Using Go!Scan 3D Scanner For The Individualized Orthopetic Development In Medical Technology
The laboratory for additive manufacturing (LaF) at Landshut University, deals with the process of reverse engineering headed by Prof. Dr.-Ing. Norbert Babel.
Scanning of a hand with the Go!SCAN
The laboratory for additive manufacturing (LaF) at Landshut University, deals with the process of reverse engineering headed by Prof. Dr.-Ing. Norbert Babel. This includes scanning objects, scanning data processing using special software tools and transfer to a CAD system, modeling and simulating, as well as generating prototypes developed which are manufactured with different additive manufacturing processes. This takes place across faculties in research projects, along with student’s project, bachelor and master thesis.
Since there is an increasing demand on patient-specific individualization in medicine, primarily in the field of prosthetics, students on the Biomedical Engineering course were assigned to develop individualized finger splint orthosis.
As a first step, the students scanned a hand with Creaform Go!SCAN 3D scanner for which the orthosis should be developed (fig. 1). Then, data has been treated in VXelements software (fig. 2). This means cleaning up the overlapping image points and removing geometry offsets. The reduced scan file will be stored in STL format for further processing with Rapidform program (fig. 3).
Rapidform, from the company 3D-Systems, is a software package that combines 3D scan data processing and parametric volume modeling, in order to create intelligent CAD models from point clouds and polygon meshes [1]. This means that “watertight” STL models can be created, which is the requirement for the conversion of triangulated STL networks into a structure of NURBS surfaces (fig. 4), from which then, ultimately, volume modules of the software can be generated.
These volume data are imported via the standardized IGES interface from and into a CAD system (here CREO of version 4.0). The purpose of the implementating Boolean operations with the scanned data and the orthosis geometry is already created in CAD for the areas of individual adaptation. Finally, the CAD data was produced, installed and tested using additive manufacturing processes (fig. 5).

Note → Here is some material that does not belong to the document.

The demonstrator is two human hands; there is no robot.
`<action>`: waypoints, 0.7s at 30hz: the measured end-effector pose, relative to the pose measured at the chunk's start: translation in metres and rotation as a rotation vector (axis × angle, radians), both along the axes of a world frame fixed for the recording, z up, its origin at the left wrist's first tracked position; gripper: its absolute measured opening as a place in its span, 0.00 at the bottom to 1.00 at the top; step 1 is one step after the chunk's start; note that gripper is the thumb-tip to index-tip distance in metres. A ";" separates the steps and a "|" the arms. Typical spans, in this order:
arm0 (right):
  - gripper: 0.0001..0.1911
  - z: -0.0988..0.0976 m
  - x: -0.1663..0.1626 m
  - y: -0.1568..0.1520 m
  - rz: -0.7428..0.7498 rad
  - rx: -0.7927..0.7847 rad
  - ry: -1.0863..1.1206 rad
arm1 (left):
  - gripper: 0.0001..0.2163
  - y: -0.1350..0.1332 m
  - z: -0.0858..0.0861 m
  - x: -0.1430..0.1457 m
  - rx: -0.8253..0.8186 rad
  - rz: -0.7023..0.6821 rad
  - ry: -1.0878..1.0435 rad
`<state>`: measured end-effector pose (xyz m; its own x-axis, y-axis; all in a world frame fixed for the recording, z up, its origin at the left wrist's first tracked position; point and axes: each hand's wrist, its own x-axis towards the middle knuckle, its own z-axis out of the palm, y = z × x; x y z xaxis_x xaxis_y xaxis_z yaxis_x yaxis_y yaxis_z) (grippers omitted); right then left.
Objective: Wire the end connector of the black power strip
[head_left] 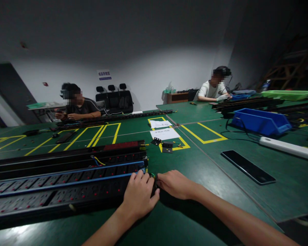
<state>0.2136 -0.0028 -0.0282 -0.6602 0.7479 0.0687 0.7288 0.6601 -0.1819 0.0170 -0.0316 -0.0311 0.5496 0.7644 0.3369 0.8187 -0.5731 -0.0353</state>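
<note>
A long black power strip [92, 192] with a row of sockets and small red switches lies along the near left of the table. Over its right end rests my left hand [139, 193], fingers curled down around the end and the thumb on the near side. My right hand [176, 183] is closed just beyond that end, its fingertips pinched against the end face. Whatever those fingertips hold is too small and covered to make out. Beside the strip's end, a bit of green-yellow wire shows between my hands.
More black strips [66, 159] lie behind. Small black brackets [166, 147] and paper sheets [165, 133] sit ahead on the green table [195, 153]. To the right are a phone [247, 166], a white extension strip [287, 147] and a blue bin [260, 122]. Two people sit across.
</note>
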 end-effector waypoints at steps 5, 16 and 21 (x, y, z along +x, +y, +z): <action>0.11 -0.003 0.001 0.001 0.000 0.007 0.006 | 0.11 0.000 -0.001 0.000 0.002 0.000 0.005; 0.10 -0.003 0.002 0.001 -0.009 -0.010 0.008 | 0.11 0.000 0.002 0.001 -0.010 -0.003 0.005; 0.11 -0.001 0.002 0.000 -0.016 -0.026 0.008 | 0.12 0.000 0.003 0.001 -0.017 -0.003 0.005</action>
<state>0.2153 -0.0026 -0.0291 -0.6475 0.7601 0.0550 0.7377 0.6433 -0.2048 0.0182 -0.0318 -0.0276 0.5540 0.7682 0.3208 0.8166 -0.5764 -0.0298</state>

Our experience with Go!SCAN 3D is very positive. We were particularly inspired by scan data processing within Vxelements software. This represents the decisive interface between the scanner and the scanned object, which is brilliantly achieved here, as the entire scan process is crucially dependent on the functionality, handling and performance of the scanner software.
Performing scans are very fast and immediately visible and adjustable on the screen by the quasi “real-time display” of the scanned geometry, which ensures the good results in terms of quality that can be produced.
The light, intuitive operation with numerous tutorial and training videos, ensures that the handling of both, the scanner and the software, is easy to learn and can be integrated easily into student projects.